Air Farce One is now parked on the runway in Morristown like a beached whale in case the president wants to go out for a spin to Manhattan or savor the cuisine of New Jersey.
Not only is New Jersey the only state that had as its governor Chris Christie—who managed to achieve the lowest gubernatorial approval ratings in history, at least partly due to his friendship with the president—it’s also the fast-food capital of the nation.
As a campaign strategy, His Hungryness Christie pledged to dine in every fast-food franchise on Route 22 between Newark and Phillipsburg in Lopatcong, and he more than fulfilled that promise. Taking the Chris Christie Gourmet Tour, in between exercising in the official presidential golfmobile, may be the reason the president’s jackets are never buttoned.
We also like to think the president chose to get away to New Jersey for a breath of fresh air. Trump’s elimination of pollution regulations nationwide is New Jersey–friendly. We only believe in air we can see.
With a clear head in the New Jersey environment, the president has been able to deal with issues that have befuddled his predecessors.
It is in New Jersey, future historians will note, that the president was able to roll up his sleeves and deal with the North Korea missile crisis thing.
So what if his willingness to get tough with that “total nutjob,” as he called the North Korean president during the campaign, in his historic “fire and fury” tirade might lead to a nuclear attack on Guam.
It would be good for tourism, as he suggested to the governor of Guam. He saw a flood of tourists who might want to experience the threat of incineration at the epicenter of a nuke holocaust.
As Guam goes, the Trump Doctrine might suggest, so go Wake Island and American Samoa.
At this point, it’s speculation but the fine points of the Trump Doctrine may have been hammered out in consultation with his host, former transition head, Chris Christie.7 If he was president, our Jersey boy might have said to Pres. Kim, “Shut the hell up, and go get a haircut.”
Having said all of this, I still wish the president would be vacationing in the DMZ.

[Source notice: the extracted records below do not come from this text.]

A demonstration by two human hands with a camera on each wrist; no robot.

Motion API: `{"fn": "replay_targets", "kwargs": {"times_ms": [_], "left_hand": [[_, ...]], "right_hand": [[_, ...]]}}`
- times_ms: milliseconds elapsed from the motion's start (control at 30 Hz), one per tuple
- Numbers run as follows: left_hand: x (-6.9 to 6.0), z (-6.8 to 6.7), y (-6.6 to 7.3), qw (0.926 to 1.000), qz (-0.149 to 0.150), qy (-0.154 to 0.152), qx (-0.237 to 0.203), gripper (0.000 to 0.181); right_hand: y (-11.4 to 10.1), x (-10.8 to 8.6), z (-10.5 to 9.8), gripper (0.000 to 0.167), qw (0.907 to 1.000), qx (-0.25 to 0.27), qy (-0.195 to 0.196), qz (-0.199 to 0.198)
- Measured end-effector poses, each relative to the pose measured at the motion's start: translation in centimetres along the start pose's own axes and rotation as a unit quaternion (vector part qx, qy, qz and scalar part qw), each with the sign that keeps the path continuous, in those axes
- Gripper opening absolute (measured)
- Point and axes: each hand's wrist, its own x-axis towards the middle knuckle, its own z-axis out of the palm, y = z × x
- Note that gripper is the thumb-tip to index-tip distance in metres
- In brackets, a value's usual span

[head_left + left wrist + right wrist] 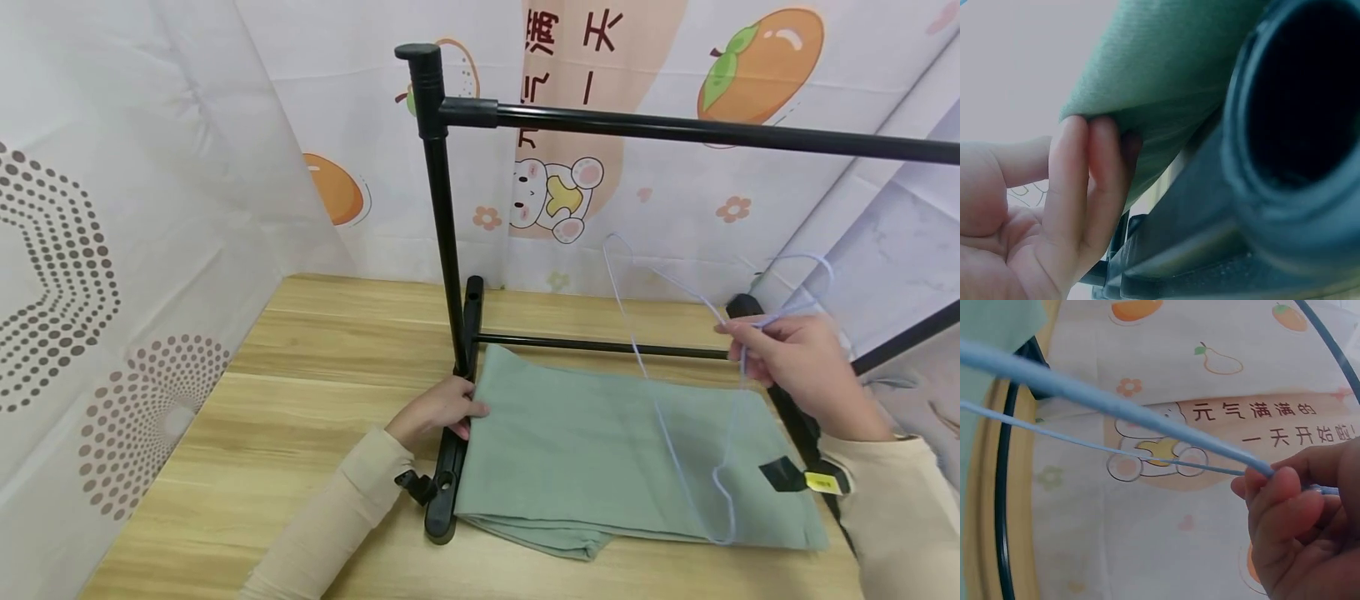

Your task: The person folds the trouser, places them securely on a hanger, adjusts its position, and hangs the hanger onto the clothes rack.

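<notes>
A folded sage-green cloth [600, 450] lies on the table between the feet of a black rack; what kind of cloth item it is cannot be told. My left hand [442, 406] is at its left edge, beside the rack's foot, and pinches that edge. In the left wrist view, the fingers [1069, 181] meet the cloth's edge [1147, 69] from below. My right hand [795, 362] grips a thin lilac-blue wire clothes hanger [670, 446] near its hook, above the cloth's right part. The right wrist view shows the hanger's wire [1110, 406] pinched between thumb and fingertips.
The black rack has a left upright [444, 242], a top bar [675, 129], a low crossbar [585, 342] and a left foot [442, 508]. Wooden tabletop [300, 400] extends to the left. Printed white curtains [360, 108] enclose the back and sides.
</notes>
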Motion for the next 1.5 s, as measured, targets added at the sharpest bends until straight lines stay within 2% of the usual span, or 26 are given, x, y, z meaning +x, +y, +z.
{"fn": "replay_targets", "kwargs": {"times_ms": [200, 500, 733, 933, 1133, 1367, 1500], "left_hand": [[0.0, 0.1, 0.2, 1.0, 0.003, 0.002, 0.005, 0.012], [0.1, 0.1, 0.0, 1.0, 0.005, -0.001, 0.005, 0.013], [0.1, 0.0, 0.0, 0.9998, 0.015, -0.003, 0.011, 0.014], [0.1, 0.0, 0.0, 0.9999, 0.015, -0.001, -0.001, 0.013], [0.2, 0.1, 0.0, 0.9999, 0.015, -0.005, -0.005, 0.013], [0.3, 0.1, -0.1, 0.9999, 0.012, -0.007, -0.004, 0.013], [0.3, 0.1, 0.0, 0.9998, 0.016, -0.009, -0.006, 0.014]], "right_hand": [[0.8, 0.0, 2.2, 0.026, 0.9988, 0.039, -0.031, 0.002], [1.5, -0.4, 5.2, 0.017, 0.9963, 0.058, -0.052, 0.035], [1.2, -0.8, 7.7, 0.036, 0.9909, 0.087, -0.078, 0.066], [1.3, -1.1, 9.6, 0.038, 0.9878, 0.115, -0.077, 0.072], [1.8, -1.4, 10.9, 0.037, 0.9882, 0.121, -0.064, 0.069], [2.1, -1.9, 12.7, 0.036, 0.9812, 0.145, -0.071, 0.106], [2.1, -2.0, 13.7, 0.035, 0.9776, 0.161, -0.072, 0.114]]}}
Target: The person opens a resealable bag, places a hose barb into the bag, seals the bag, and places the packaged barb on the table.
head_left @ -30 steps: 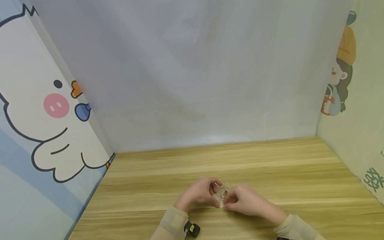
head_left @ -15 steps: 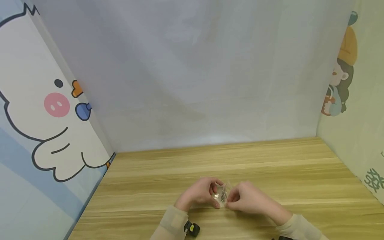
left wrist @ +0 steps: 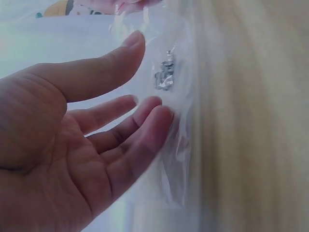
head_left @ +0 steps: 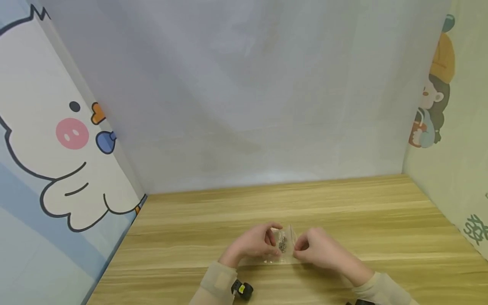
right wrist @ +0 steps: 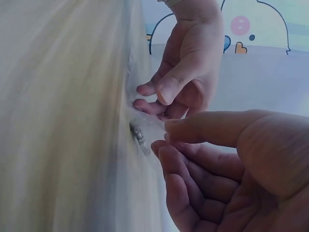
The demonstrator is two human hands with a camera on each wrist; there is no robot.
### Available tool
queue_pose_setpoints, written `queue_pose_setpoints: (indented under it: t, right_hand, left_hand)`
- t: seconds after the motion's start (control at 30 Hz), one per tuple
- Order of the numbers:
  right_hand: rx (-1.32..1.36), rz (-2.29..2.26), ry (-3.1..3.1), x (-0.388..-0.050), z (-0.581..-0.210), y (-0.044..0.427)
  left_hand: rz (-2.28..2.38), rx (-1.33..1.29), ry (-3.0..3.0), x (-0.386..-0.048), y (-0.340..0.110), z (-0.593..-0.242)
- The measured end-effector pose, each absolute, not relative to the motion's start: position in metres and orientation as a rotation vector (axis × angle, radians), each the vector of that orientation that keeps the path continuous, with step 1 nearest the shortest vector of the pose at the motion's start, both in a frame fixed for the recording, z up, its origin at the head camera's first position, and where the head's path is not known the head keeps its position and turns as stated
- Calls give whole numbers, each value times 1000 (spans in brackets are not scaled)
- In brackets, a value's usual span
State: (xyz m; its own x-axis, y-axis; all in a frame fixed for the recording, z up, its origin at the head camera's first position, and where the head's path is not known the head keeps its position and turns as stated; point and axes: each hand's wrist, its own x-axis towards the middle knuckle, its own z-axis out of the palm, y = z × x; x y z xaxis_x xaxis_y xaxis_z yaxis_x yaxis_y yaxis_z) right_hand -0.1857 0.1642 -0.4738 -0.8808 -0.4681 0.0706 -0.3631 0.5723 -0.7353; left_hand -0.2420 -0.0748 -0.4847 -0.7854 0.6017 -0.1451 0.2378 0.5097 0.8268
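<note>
A small clear plastic bag lies flat on the wooden table between my hands. Inside it is a little heap of shiny metal pieces, perhaps screws, too small to tell. My right hand pinches the bag's right edge between thumb and index finger, as the right wrist view shows. Over the bag's left part, my left hand has its thumb and fingers spread apart and loosely bent. Its fingertips are at or just above the plastic; whether they touch it I cannot tell.
The wooden table reaches back to a pale grey curtain. Printed cartoon panels stand at the left and right. A black wrist device sits at my left cuff.
My right hand has shifted slightly right, with the bag's edge in its pinch. The bag now lies flatter and more spread out. My left fingers have loosened from the bag.
</note>
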Motion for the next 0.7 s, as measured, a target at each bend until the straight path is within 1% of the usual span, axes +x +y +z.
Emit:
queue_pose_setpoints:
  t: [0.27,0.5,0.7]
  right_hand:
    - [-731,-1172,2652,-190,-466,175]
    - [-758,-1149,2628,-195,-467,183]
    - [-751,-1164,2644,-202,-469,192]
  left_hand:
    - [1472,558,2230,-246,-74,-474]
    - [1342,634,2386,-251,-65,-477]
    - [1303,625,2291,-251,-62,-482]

At the risk of sounding un-American, I worry about bellicose nuke rattling. North Korean missile technology is still in the back-to-the-drawing-board stage. Aimed at the Trump National Golf Club in Bedminster in Somerset County, their missiles might land in my backyard in Bergen County, an acceptable error of twenty-three miles. Call me unpatriotic, but I have just finished paying for replacing our gutters.